Tadi malam, saat aku hendak tidur, ada hawa dingin yang tiba-tiba
masuk melalui jendela kamar. Dingin itu tampak malu-malu untuk menyebarkan
hawanya ke pori-pori kulit. Gersang di malam hari memang sudah aku rasakan
berbulan-bulan di sini. Aku pribadi betapa merindukan dingin yang menciumi
kulitku. Sampai suatu ketika aku pernah berkirim pesan kepada teman dekatku
mengabarkan bahwa aku sangat merindukan dingin. Aku rindu selimut tebal yang
menempel manis menutupi seluruh tubuhku selain kepala. Berbulan-bulan selimut
itu terlipat rapi di atas kasur, sementara waktu, selimut itu hanya berguna
sebagai pemanis tempat tidur.
Malam ini pun, saat dingin masih malu-malu bercanda dengan kulitku,
aku masih enggan menarik selimutku. Aku masih ingin bercengkrama dengan dingin.
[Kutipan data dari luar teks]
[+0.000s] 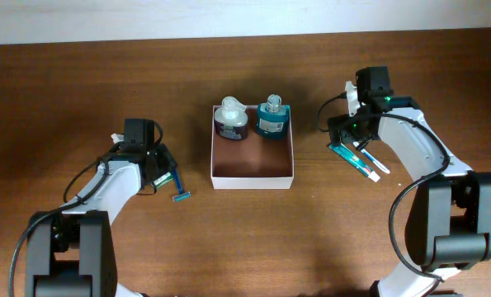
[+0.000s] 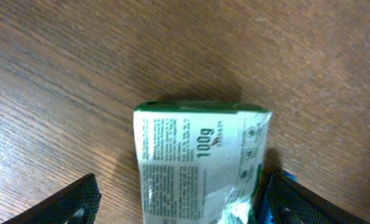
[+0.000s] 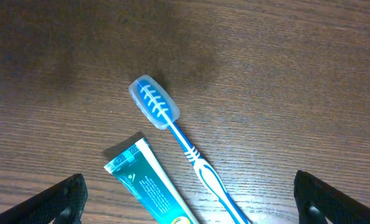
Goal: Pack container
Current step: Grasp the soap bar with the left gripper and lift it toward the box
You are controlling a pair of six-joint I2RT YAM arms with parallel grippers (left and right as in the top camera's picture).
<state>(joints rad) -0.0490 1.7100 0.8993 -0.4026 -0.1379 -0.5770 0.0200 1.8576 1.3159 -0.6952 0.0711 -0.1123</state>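
Note:
The container (image 1: pixel 252 159), a square shallow box with white walls and a reddish-brown inside, sits at the table's middle. A dark bottle with a white cap (image 1: pixel 231 121) and a teal bottle (image 1: pixel 271 117) stand at its back wall. My left gripper (image 1: pixel 157 170) is open low over a green and white packet (image 2: pixel 200 165), one finger on each side (image 2: pixel 185 208). My right gripper (image 1: pixel 354 139) is open (image 3: pixel 197 202) above a teal toothpaste tube (image 3: pixel 148 185) and a blue and white toothbrush (image 3: pixel 172 127), which lie right of the container.
A blue razor (image 1: pixel 180 192) lies beside the packet, left of the container; its blue edge shows by my left gripper's right finger (image 2: pixel 285 180). The front half of the container's floor is bare. A pale wall runs along the table's far edge.

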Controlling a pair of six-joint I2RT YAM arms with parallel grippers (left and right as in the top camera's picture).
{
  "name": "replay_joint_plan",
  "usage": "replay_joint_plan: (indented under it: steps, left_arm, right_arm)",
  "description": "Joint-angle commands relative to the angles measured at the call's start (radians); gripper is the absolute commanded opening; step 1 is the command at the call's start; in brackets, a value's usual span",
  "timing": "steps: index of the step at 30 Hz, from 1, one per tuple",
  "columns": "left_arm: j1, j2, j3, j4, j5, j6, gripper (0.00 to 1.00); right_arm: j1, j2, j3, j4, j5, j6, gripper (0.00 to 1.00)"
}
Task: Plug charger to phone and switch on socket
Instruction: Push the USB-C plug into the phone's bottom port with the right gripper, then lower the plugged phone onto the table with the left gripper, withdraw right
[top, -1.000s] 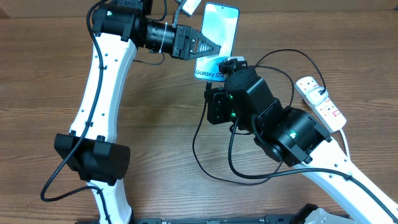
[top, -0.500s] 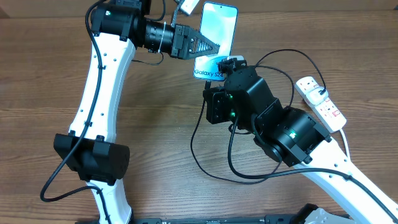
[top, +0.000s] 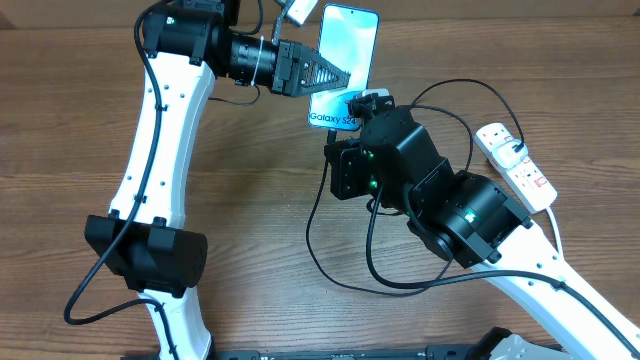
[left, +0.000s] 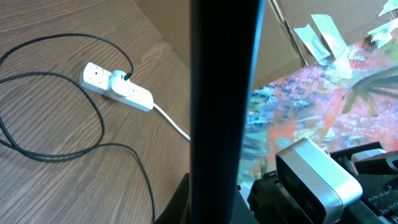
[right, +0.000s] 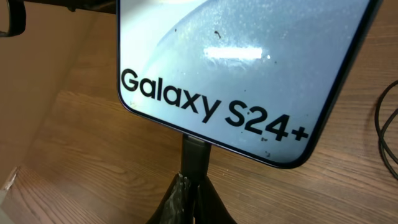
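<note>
Black fingers of the left gripper (top: 340, 76) are clamped together on one long edge of the phone (top: 350, 40), holding it up off the desk (top: 60, 150) with its blue screen facing up. From that wrist the phone shows only edge-on, as a dark upright bar. The right gripper (right: 194, 193) is pinched shut on the charger's connector tip (right: 196, 155), which sits against the middle of the phone's bottom edge, just under the "Galaxy S24+" lettering. Whether the tip is fully seated I cannot tell; the port itself is hidden.

Counting up: two grippers, one phone, one charger (top: 460, 83), one socket (top: 520, 168). The charger's thin black cable runs away from the right gripper in several loose loops across the wood, partly hidden beneath the right arm. The socket lies flat well off to the right, near the desk's edge, with the black plug (left: 127, 78) standing in it and a white cord (left: 171, 121) trailing from one end. Its switches show red, but their position is too small to read.
</note>
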Motion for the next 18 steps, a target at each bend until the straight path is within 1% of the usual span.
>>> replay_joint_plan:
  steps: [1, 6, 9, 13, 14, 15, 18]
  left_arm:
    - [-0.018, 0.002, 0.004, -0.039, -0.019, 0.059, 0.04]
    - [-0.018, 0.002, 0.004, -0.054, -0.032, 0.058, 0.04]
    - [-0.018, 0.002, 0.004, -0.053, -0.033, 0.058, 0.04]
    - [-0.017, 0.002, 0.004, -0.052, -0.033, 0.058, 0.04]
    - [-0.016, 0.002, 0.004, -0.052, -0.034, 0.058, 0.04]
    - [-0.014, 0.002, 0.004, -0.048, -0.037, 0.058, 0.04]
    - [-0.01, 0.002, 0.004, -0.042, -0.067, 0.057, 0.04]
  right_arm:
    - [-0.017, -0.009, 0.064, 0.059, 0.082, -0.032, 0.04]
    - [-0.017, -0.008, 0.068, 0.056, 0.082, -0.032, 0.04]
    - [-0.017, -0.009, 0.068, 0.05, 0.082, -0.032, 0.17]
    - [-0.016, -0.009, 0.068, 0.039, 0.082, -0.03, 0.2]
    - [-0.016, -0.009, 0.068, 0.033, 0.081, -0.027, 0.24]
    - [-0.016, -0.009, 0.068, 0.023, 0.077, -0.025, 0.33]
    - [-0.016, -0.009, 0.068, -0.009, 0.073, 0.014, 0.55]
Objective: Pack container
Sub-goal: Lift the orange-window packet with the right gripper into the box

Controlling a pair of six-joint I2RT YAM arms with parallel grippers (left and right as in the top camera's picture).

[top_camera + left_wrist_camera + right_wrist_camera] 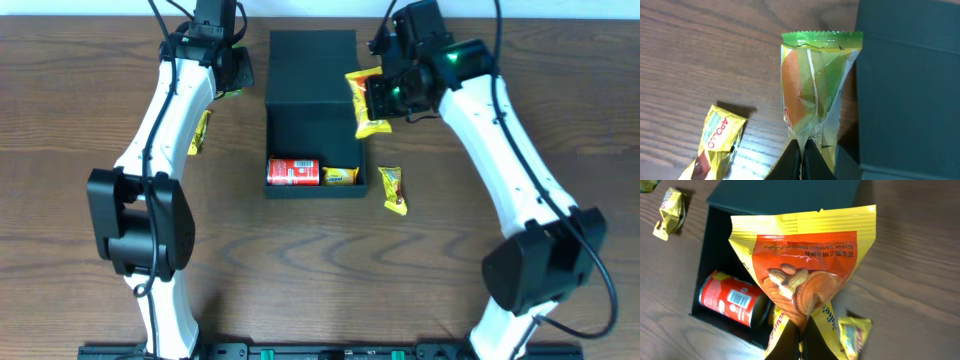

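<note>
You're partway through the loading: the container (300,120) stands open in the middle of the worktop (300,270), between the two arms. Its flap lid (312,60) is laid back on the far side, and a red can (293,172) and a small yellow bar (341,176) lie along its near wall. Your right gripper (802,327) is clamped on one end of a yellow-and-orange biscuit packet (805,260), which hangs at the container's right rim, partly over the cavity and partly outside it. Your left gripper (802,147) is pinched on a green packet (815,85) just beside the container's left wall, over the worktop rather than inside. The step in hand looks like dropping in the right-hand packet. To do that, carry it inward over the bare far half of the cavity, lower it below the rim, and only then let go. The bag is wide and floppy, so a corner could catch on the wall. Hold the left arm back until the right one is out, then bring the green packet over the left wall. An Apollo wafer (720,145) to the container's left and a yellow wrapper (393,190) to its right lie loose on the worktop for later
</note>
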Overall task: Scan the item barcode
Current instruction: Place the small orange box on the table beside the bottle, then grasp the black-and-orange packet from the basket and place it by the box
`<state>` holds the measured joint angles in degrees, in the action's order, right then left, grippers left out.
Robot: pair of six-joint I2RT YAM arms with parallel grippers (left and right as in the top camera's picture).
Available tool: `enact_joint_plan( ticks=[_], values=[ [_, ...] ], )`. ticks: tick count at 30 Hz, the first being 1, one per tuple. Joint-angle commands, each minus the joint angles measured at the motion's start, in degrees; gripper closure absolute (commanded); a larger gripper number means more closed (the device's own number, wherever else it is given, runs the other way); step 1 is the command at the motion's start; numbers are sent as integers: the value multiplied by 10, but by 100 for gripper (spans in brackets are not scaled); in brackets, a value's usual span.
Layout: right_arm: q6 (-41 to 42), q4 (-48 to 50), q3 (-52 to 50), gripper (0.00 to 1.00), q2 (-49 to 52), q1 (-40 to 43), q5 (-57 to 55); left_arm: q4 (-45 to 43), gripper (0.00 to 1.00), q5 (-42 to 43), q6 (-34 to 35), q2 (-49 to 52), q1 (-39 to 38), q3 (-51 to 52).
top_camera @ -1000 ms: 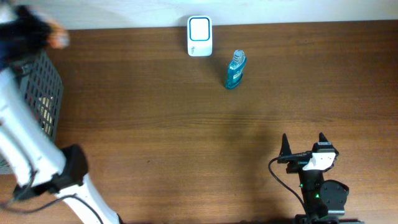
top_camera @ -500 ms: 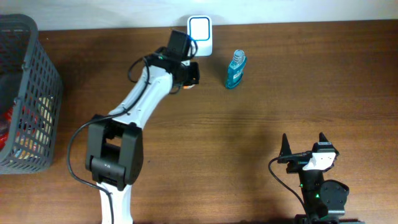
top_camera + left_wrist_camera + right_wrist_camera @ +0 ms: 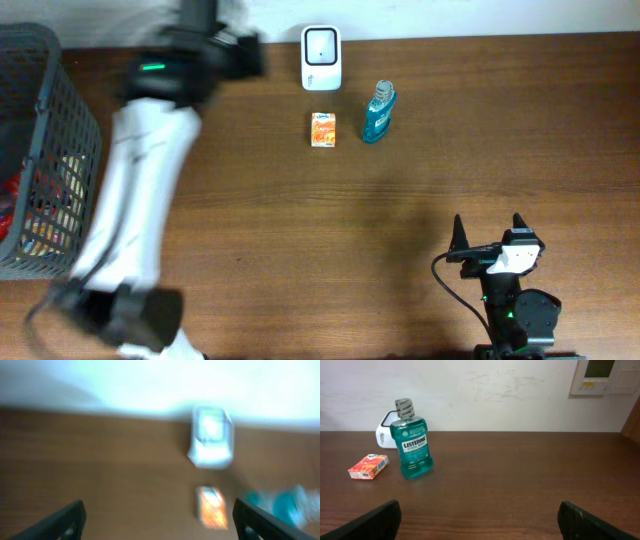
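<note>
Your small orange cardboard box [image 3: 322,130] lies flat on the brown wooden desk [image 3: 300,230]. It sits near the white barcode scanner [image 3: 321,58] and just beside the upright blue-green mouthwash bottle [image 3: 378,112], touching neither. Your left tool [image 3: 159,522] is released and empty, blurred, up near the scanner. Your right tool [image 3: 487,232] is spread wide, well apart from the box. A dark mesh basket [image 3: 85,150] stands at the desk's left end.

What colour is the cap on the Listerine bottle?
Grey cap on the teal Listerine bottle; clearest in the right wrist view.
</note>
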<state>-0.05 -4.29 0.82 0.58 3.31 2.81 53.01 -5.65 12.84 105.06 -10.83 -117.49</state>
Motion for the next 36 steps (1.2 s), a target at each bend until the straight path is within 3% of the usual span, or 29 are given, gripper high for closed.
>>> enact_joint_plan(
  ticks=[1, 5, 9, 14, 16, 17, 22, 28, 29, 30, 32, 34, 36],
  values=[
    [-2, -1, -5, 1, -4, -3, -3, 14, 12, -136, -24, -78, 160, -20],
    [-2, -1, -5, 1, -4, -3, -3, 50, 13, -171, -24, -66, 350, -11],
    [-2, -1, -5, 1, -4, -3, -3, 91, 14, -80, -25, -5, 464, -6],
    [-2, -1, -5, 1, -4, -3, -3, 113, 14, 30, -127, 90, 490, -6],
    [-2, -1, -5, 1, -4, -3, -3, 119, 21, 53, -153, 123, 489, -6],
    [-2, -1, -5, 1, -4, -3, -3, 129, 20, 59, -177, 157, 487, -6],
    [-2, -1, -5, 1, -4, -3, -3, 139, 23, 59, -188, 217, 487, -6],
    [-2, -1, -5, 1, -4, -3, -3, 137, 57, 59, -192, 263, 487, -6],
    [-2, -1, -5, 1, -4, -3, -3, 135, 74, 59, -192, 264, 487, -6],
    [-2, -1, -5, 1, -4, -3, -3, 132, 82, 59, -192, 264, 487, -6],
    [-2, -1, -5, 1, -4, -3, -3, 131, 87, 59, -191, 264, 488, -7],
    [-2, -1, -5, 1, -4, -3, -3, 138, 100, 59, -186, 261, 489, -18],
    [-2, -1, -5, 1, -4, -3, -3, 165, 100, 59, -139, 252, 489, -72]
  ],
)
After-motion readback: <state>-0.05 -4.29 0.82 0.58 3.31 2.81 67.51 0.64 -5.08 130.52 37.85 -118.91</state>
Ia seperti menggelitik kulit tanganku. Lembut. Dan aku tersenyum merasakannya.
Dingin yang aku rindukan akhirnya datang. Aku seperti ingin memeluk dingin yang
lama tak pernah singgah di malam-malamku.
Jendela kamar sengaja aku buka lebar-lebar. Aku ingin dingin lebih
leluasa masuk kamarku. Ingin rasanya aku katakan supaya jangan malu-malu,
tetapi dingin menjelma seperti putri yang berjalan amat pelan. Rupanya malam ini
dingin mengatas namakan dirinya sebagai tamu. Tamu yang baru pertama kali
datang dan bersikap malu-malu, grogi, kikuk, dan kaku. Tapi aku rangkul saja
dingin itu, dingin mengajakku bercanda. Aku semakin enggan untuk menutup jendela
kamarku hingga aku tertidur pulas.
Dalam mimpiku, dingin memelukku erat. Ia teramat anggun malam ini.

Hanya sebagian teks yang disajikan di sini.